6. Data Association, Dynamic Environments, and Real-world Deployment
Efficient data association is essential for robust SLAM under ambiguous, dynamic, or cluttered conditions. Advances include:
- Geometric and appearance-based dynamic landmark rejection (Dorvash et al., 2023).
- Hypothesis management and factor graph inference in RFS-PMB(M) methods (Kim et al., 2022, Ge et al., 2021, Ge et al., 2021).
- Deep anti-degeneracy diagnostics enabling context-adaptive sensor trust reweighting, fusion, and hierarchical pose search in particle-SLAM (Li et al., 17 Feb 2025).
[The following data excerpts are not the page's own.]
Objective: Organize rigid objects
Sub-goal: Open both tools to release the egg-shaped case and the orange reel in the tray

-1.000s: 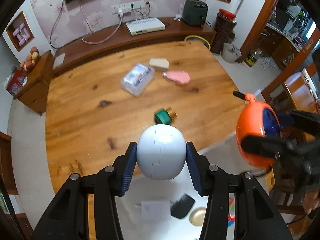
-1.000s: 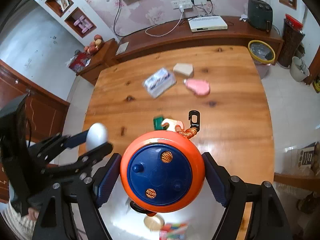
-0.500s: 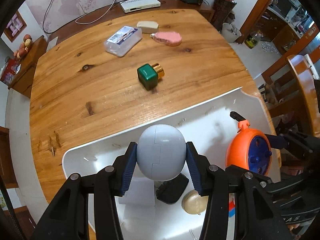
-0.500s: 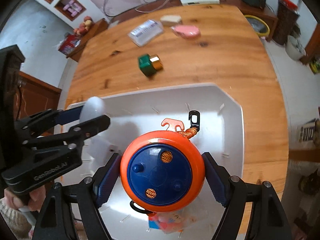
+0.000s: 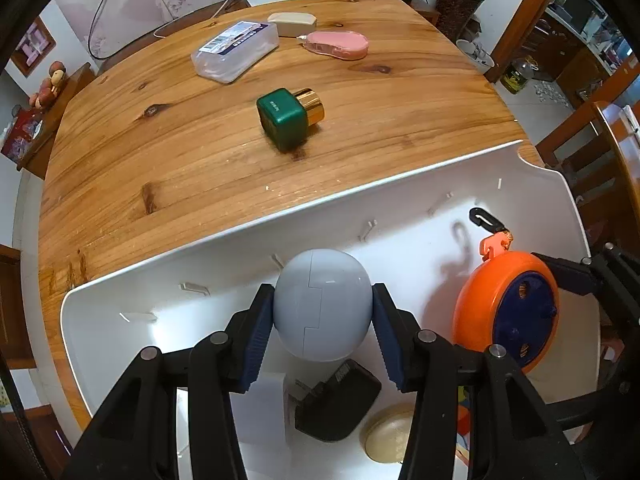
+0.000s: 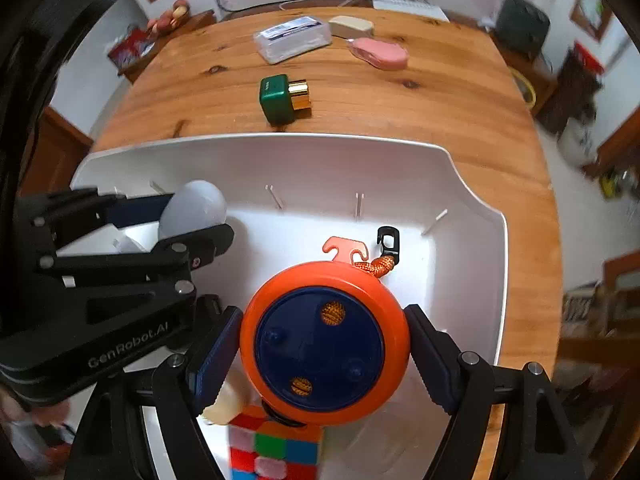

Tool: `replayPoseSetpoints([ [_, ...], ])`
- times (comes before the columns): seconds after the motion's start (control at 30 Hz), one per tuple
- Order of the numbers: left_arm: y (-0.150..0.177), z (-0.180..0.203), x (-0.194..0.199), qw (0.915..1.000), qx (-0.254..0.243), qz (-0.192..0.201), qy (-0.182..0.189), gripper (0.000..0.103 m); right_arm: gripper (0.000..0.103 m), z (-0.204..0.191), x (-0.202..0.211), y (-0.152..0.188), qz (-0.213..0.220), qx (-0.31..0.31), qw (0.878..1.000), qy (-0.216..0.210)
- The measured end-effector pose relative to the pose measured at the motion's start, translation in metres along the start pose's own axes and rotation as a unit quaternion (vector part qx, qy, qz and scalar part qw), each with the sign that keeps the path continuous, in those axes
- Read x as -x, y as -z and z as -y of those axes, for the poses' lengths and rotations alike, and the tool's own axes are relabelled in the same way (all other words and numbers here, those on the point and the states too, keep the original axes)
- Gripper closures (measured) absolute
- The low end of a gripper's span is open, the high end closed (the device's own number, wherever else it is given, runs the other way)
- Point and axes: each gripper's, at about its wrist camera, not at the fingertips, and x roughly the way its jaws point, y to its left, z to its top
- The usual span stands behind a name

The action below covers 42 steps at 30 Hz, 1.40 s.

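Item: two hand-held grippers over a white bin [image 5: 280, 220] on a wooden table [image 5: 160, 152], sorting under way. Our left gripper [image 5: 322, 316] is clamped on a pale grey egg-shaped ball [image 5: 322, 304], both blue pads pressed to its sides, held above the bin's interior. Our right gripper [image 6: 322, 340] is spread wide yet closed on an orange and blue cord reel [image 6: 324, 344], its hook and black clip [image 6: 388, 238] pointing ahead of the fingers, likewise above the bin. Neither item is released yet. Below the left fingers we list, already in the bin: a black plug adapter [image 5: 340, 404], a white flat piece [image 5: 264, 408] beside it, and a cream oval object [image 5: 388, 436]. Below the right fingers: a colour cube [image 6: 276, 448], with a cream shape [image 6: 226, 404] just to its left. Ahead of both grippers, beyond the bin's far wall and untouched on the table: a green bottle with a gold cap [image 5: 288, 116] lying on its side nearest the bin, then a clear plastic box [image 5: 236, 50], a beige case [image 5: 292, 24] and a pink oval item [image 5: 338, 44] farther off. We judge the task past its middle: several things binned, two about to go in, four left. Hard to make out: the bin floor under the reel and the ball, the near bin wall cut off by the frame, and what the cream objects are; the cube is blurred.
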Motion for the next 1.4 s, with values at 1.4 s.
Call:
replayPoseSetpoints([
  [1.4, 0.008, -0.030, 0.059, 0.9959, 0.063, 0.063, 0.016, 0.013, 0.021, -0.036, 0.029, 0.005, 0.049, 0.103, 0.993, 0.027],
])
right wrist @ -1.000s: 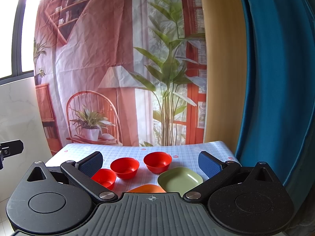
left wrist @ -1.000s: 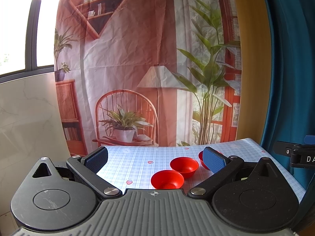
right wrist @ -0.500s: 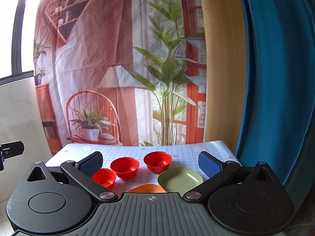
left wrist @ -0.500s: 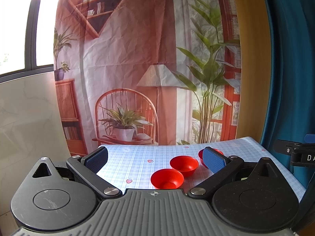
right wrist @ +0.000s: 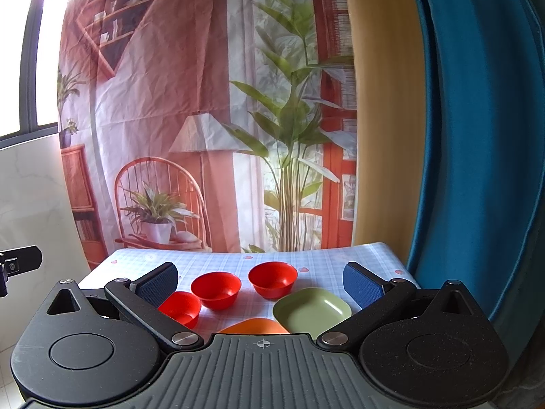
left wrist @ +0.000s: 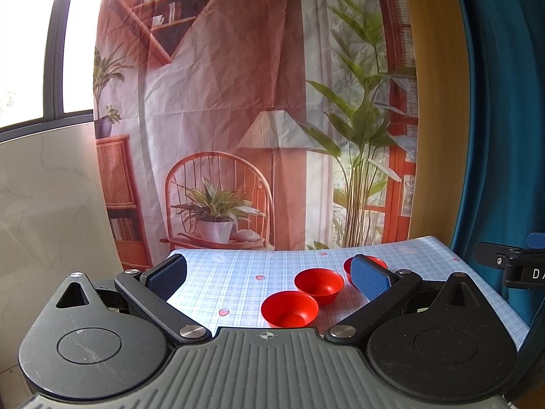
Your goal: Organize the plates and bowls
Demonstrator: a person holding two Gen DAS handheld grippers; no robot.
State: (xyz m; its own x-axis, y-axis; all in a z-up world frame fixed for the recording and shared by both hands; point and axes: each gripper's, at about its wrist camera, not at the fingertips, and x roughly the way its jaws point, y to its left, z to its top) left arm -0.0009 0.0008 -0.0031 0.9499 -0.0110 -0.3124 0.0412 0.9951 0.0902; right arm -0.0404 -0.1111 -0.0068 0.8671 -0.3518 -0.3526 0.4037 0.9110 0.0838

Filter-based SLAM methods have demonstrated real-time capabilities across autonomous driving (Lidar+IMU EKF (Aghili, 2022)), mmWave radio localization (PMBM/PMB/CKF (Kim et al., 2022, Ge et al., 2021, Ge et al., 2021)), and visual-inertial navigation (MSCKF, SLAM-net (Saxena et al., 2021, Karkus et al., 2021)). Limitations include scalability for very large maps, performance under severe nonlinearity or large initial uncertainty, and consistency loss for filters improperly tuned or operated outside their observability regimes.
7. Comparative Performance and Practical Considerations
Empirical studies show that filter-based algorithms are computationally efficient—capable of updates in the 1–10 ms range per step on modern CPUs for typical scene sizes—while batch-optimization/graph-based methods deliver slightly higher mapping accuracy at much higher or variable computational cost (Saxena et al., 2021, Aghili, 2022). Filter-based RFS/PMB approaches nearly match the accuracy of full joint RBPF-PMBM filters with <1% of their computational overhead (Ge et al., 2021). Learned and geometric nonlinear filters offer robustness against bias, model-mismatch, and initialization errors that are challenging for classical EKF/UKF (Hashim, 2021, Choi et al., 2022).
The selection of filter class and its algorithmic instantiation must balance map scale, real-time update constraints, hardware limitations, sensor modality, and specific operational challenges such as data association ambiguity or environmental nonstationarity (Dorvash et al., 2023, Duan et al., 2022, Li et al., 17 Feb 2025). The evolving landscape of differentiable, symmetry-preserving, and hybrid deep learning–filter architectures continues to expand the operational domain of filter-based SLAM.
Key references: (Barczyk et al., 2014, Bonnabel, 2011, Aghili, 2022, Choi et al., 2022, Dorvash et al., 2023, Ge et al., 2021, Karkus et al., 2021, Saxena et al., 2021, Hashim et al., 2021, Hashim, 2021, Kim et al., 2022, Li et al., 17 Feb 2025, Liu et al., 12 Feb 2024, Duan et al., 2022, Ge et al., 2021).